(What to do)
Leaving out every picture, quote the data below exactly as it appears.

• • •

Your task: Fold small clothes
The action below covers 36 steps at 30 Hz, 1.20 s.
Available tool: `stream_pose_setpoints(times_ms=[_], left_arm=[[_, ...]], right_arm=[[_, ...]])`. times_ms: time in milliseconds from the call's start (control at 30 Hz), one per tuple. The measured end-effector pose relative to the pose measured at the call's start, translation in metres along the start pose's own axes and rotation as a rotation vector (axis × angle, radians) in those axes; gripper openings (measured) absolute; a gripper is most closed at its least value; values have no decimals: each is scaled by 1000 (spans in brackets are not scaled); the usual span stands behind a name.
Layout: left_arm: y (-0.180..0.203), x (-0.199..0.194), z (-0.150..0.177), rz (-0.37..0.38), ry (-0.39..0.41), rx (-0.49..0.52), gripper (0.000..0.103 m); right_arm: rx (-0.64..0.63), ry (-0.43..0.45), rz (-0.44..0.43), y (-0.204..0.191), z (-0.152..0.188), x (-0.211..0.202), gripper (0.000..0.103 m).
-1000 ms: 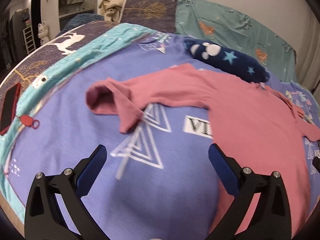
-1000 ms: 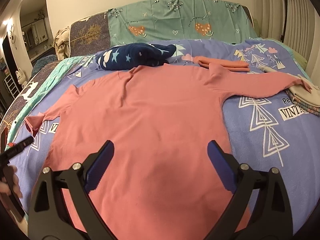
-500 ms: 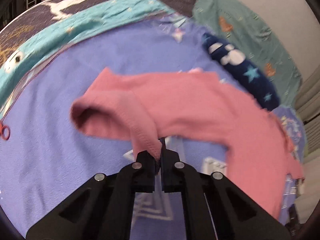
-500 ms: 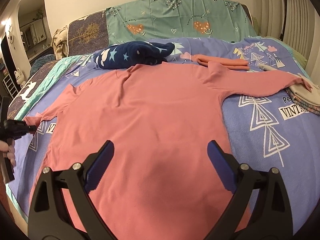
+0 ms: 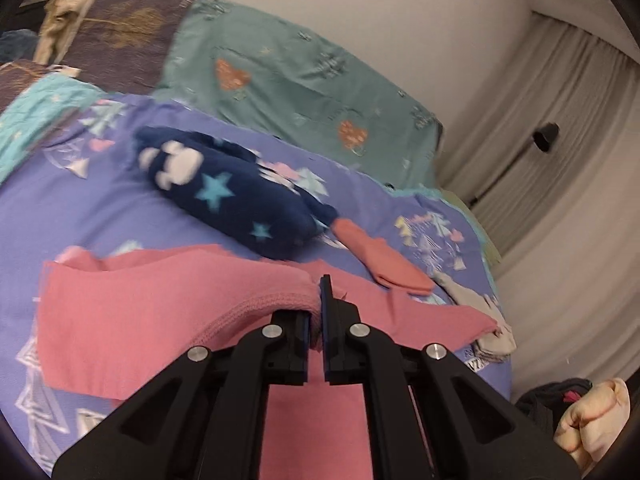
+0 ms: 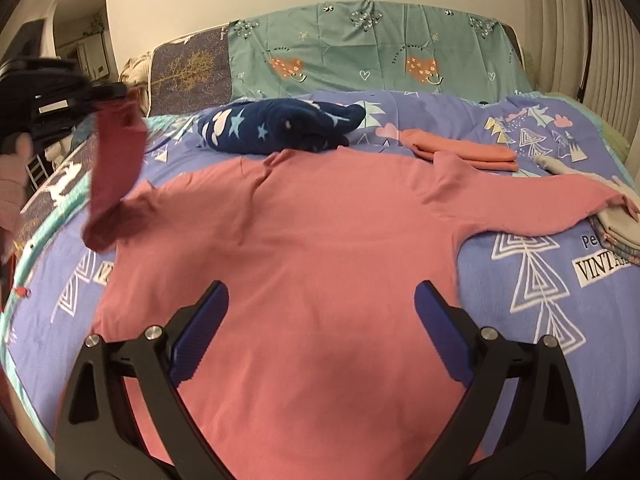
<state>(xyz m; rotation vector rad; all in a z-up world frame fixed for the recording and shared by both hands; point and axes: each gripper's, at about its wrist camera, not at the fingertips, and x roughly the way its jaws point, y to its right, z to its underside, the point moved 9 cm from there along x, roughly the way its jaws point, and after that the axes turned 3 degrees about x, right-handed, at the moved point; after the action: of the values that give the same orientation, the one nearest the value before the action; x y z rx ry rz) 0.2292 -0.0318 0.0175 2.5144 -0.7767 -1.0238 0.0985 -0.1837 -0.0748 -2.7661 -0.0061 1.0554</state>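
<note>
A pink long-sleeved shirt [image 6: 320, 248] lies flat on the purple bedspread [image 6: 540, 280], its right sleeve [image 6: 552, 204] stretched out to the right. My left gripper [image 5: 316, 312] is shut on the cuff of the left sleeve [image 5: 168, 308] and holds it lifted. In the right wrist view the left gripper [image 6: 116, 90] is up at the far left with the sleeve [image 6: 114, 168] hanging from it. My right gripper [image 6: 322, 320] is open and empty, over the shirt's lower body.
A dark blue starred fleece [image 6: 280, 126] lies past the collar. A folded salmon garment [image 6: 460, 150] lies beside it on the right. Folded grey and beige clothes [image 6: 620, 228] lie at the right edge. Green pillows [image 6: 380, 48] stand at the headboard.
My left gripper closed on the left sleeve's cuff and has lifted it up off the bed, swinging towards the shirt's body. My right gripper has stayed open in place.
</note>
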Motion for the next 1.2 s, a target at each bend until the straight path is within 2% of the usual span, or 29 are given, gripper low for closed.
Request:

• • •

(Your solution)
Your task: Fold small clothes
The action below covers 36 steps at 30 Hz, 1.20 s.
Available tool: `stream_pose_setpoints(times_ms=[_], left_arm=[[_, ...]], right_arm=[[_, ...]])`. times_ms: time in milliseconds from the call's start (control at 30 Hz), one per tuple. The measured end-effector pose relative to the pose measured at the call's start, translation in metres along the start pose's own axes and rotation as a rotation vector (axis × angle, radians) in those axes; gripper openings (measured) absolute; a gripper is most closed at its least value; values have no decimals: each is scaled by 1000 (spans in brackets are not scaled); the usual span stands behind a name.
Layout: left_arm: y (-0.180..0.203), x (-0.199..0.194), z (-0.150..0.177), rz (-0.37..0.38), ry (-0.39..0.41), rx (-0.49..0.52), gripper (0.000..0.103 m); right_arm: rx (-0.64..0.63), ry (-0.43..0.45), rz (-0.44..0.43), y (-0.204..0.191), z (-0.152..0.188), x (-0.211..0.202), gripper (0.000..0.103 m).
-1000 ms: 
-1000 ms: 
-500 ms: 
-500 ms: 
+0 ms: 
+0 ms: 
<state>(xyz m; rotation vector rad; all in a z-up world frame fixed for the recording and shared by both hands; point and axes: each gripper's, at about its wrist camera, not at the fingertips, and x roughly the way its jaws point, y to its right, z to its underside, the point moved 9 cm from there along x, roughly the way its jaws point, and after that the axes turned 3 degrees about x, right-handed, at the moved point; after the action: of the values that give the same orientation, the one nearest the value before the action; x y z rx ry rz) 0.2292 -0.0318 0.0175 2.5144 -0.7767 -1.0238 0.0985 -0.1837 -0.0748 -2.7661 -0.0061 1.0554</state>
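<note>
A pink long-sleeved shirt [image 6: 320, 248] lies flat on the purple bedspread [image 6: 540, 280], its right sleeve [image 6: 552, 204] stretched out to the right. My left gripper [image 5: 316, 312] is shut on the cuff of the left sleeve [image 5: 168, 308] and holds it lifted. In the right wrist view the left gripper [image 6: 116, 90] is up at the far left with the sleeve [image 6: 114, 168] hanging from it. My right gripper [image 6: 322, 320] is open and empty, over the shirt's lower body.
A dark blue starred fleece [image 6: 280, 126] lies past the collar. A folded salmon garment [image 6: 460, 150] lies beside it on the right. Folded grey and beige clothes [image 6: 620, 228] lie at the right edge. Green pillows [image 6: 380, 48] stand at the headboard.
My left gripper closed on the left sleeve's cuff and has lifted it up off the bed, swinging towards the shirt's body. My right gripper has stayed open in place.
</note>
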Motion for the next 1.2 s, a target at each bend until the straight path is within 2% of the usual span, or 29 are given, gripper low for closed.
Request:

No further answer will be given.